IRA FLATOW: Your research says that there are some sort of limits on how and where whales can sing. Is that correct?
COEN ELEMANS: Yes. So we show now that this U shape against the cushion mechanism is limited in frequency range. So first, it’s really cool because it allowed the whales to make sound while holding their breath on the water. And it allowed them to live, basically, and evolve. But it also is very limited, and it limits them to, probably frequencies of, let’s say, 5 hertz to 300 hertz. So that’s one limit.
Another limit is that we could now measure how much air they need actually to make these vocalizations. And because we can estimate the amount of air available in a whale, and also scaling with size and so on, we could estimate how deep can you now take, basically, the system and still have enough volume to make a sound.
When we did these simple models, we basically showed that about 100 meters or so deeper than that, the whales they don’t have enough air to basically make sounds. So there is a frequency range and also a depth range where these animals are able to make sound. It depends on how long the vocalization is. But we estimate at about 100 meters, this doesn’t work anymore.
IRA FLATOW: That’s not far down, is it?
COEN ELEMANS: It is for us. It’s very far down, but for a whale, it’s really not. It’s really the surface of the ocean. And a lot of whales can dive much deeper. so we really now give a constraint that the vocalizations are mostly restrained to the surface.
IRA FLATOW: So when they want to talk to each other or vocalize, they have to come closer to the surface to do that?

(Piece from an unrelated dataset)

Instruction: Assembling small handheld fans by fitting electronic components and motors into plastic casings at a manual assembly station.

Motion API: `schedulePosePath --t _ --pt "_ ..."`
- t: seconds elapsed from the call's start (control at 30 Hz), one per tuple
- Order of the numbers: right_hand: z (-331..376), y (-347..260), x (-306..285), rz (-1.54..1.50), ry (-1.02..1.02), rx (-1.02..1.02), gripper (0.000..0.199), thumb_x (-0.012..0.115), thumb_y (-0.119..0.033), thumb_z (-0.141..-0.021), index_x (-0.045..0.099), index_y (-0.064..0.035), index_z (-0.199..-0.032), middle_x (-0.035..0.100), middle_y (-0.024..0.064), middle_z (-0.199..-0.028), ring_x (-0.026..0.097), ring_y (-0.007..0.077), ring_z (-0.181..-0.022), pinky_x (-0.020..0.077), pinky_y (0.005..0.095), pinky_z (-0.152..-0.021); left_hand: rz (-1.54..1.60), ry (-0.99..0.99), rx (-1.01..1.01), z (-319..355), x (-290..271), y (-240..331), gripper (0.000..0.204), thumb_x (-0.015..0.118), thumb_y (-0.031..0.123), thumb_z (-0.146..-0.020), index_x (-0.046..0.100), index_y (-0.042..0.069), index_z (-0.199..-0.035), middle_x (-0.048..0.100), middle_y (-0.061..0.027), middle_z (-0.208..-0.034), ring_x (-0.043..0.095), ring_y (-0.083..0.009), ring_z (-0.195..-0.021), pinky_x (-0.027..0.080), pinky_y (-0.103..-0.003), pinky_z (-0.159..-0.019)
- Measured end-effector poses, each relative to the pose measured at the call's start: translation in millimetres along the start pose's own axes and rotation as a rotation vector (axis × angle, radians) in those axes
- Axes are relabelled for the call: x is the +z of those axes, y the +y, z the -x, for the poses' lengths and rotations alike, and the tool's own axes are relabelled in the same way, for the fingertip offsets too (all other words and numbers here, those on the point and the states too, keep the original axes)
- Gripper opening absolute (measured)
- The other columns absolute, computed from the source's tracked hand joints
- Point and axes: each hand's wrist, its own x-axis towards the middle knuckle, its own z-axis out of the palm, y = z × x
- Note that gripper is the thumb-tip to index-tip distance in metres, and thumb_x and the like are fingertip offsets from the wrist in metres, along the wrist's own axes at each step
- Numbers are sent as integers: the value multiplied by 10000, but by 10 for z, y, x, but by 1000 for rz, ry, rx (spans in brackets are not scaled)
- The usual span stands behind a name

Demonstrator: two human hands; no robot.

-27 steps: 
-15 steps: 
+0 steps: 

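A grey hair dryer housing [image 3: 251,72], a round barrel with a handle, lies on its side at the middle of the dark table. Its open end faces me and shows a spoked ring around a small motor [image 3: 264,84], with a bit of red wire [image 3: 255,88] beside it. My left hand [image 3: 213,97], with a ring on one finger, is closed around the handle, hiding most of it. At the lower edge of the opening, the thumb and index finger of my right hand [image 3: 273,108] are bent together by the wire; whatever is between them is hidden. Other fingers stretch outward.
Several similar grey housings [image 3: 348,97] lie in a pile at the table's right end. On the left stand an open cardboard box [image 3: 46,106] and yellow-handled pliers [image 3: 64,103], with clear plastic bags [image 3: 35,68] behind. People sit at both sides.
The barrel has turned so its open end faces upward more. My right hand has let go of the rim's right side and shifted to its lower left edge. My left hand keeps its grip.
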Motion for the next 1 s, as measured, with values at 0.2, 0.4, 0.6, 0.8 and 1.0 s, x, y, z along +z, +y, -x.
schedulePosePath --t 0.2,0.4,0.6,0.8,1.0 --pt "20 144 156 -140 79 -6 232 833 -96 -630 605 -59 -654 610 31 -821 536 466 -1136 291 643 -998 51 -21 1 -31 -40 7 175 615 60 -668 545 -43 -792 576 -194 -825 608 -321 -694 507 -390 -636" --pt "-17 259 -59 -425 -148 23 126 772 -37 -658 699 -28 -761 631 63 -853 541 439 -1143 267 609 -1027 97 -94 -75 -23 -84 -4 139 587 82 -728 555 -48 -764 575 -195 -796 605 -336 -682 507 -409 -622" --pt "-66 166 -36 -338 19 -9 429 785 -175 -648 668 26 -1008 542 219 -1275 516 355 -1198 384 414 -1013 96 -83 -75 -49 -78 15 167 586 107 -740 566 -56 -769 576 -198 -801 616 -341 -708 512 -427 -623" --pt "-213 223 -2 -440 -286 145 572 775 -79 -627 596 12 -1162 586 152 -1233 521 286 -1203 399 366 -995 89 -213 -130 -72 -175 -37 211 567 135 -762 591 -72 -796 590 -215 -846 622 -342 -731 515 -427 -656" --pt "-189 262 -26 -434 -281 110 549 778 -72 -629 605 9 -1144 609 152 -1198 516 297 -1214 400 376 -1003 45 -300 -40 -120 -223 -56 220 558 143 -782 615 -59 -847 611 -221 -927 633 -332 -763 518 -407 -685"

COEN ELEMANS: Yes, so that’s what we predict. And that’s also consistent with the data that people are getting from these tags where you put a tag on a whale. And those animals typically sing below 20 meters, actually, or even shallower.
IRA FLATOW: And what about boat noise? Does that overlap with the sounds the whales are making?
COEN ELEMANS: Yes, absolutely. Actually, the recording you just played of this whale in the lab really reminds you of a boat, right? And that’s also one of the big problems. So now, that range we show where the animals are able to communicate is exactly or very tightly overlapping with the range where we make most noise on the water, or a lot of noise on the water and particularly shipping noise.
IRA FLATOW: So they can’t sing higher to be heard over the boats then?
COEN ELEMANS: There is limitations, physiological limitations, to how loud you can sing, basically. That’s one, and now we also show there’s a limitation to the frequency range and the depth. So all these three together are physiological limitations to these animals.
IRA FLATOW: OK. As I wrap up here, tell me, what more do you want to know about this?
COEN ELEMANS: Well, one thing that’s really open still is how the humpbacks, male and also female humpbacks, make these very high frequency sounds. That would be really fun to figure out.
IRA FLATOW: Well, I want to thank you for coming back and keeping us informed about whales.
COEN ELEMANS: Thank you so much. Take care.
IRA FLATOW: It’s always a pleasure to talk to you. Coen Elemans is Professor of Bioacoustics and Animal Behavior at the University of Southern Denmark in Odense, Denmark.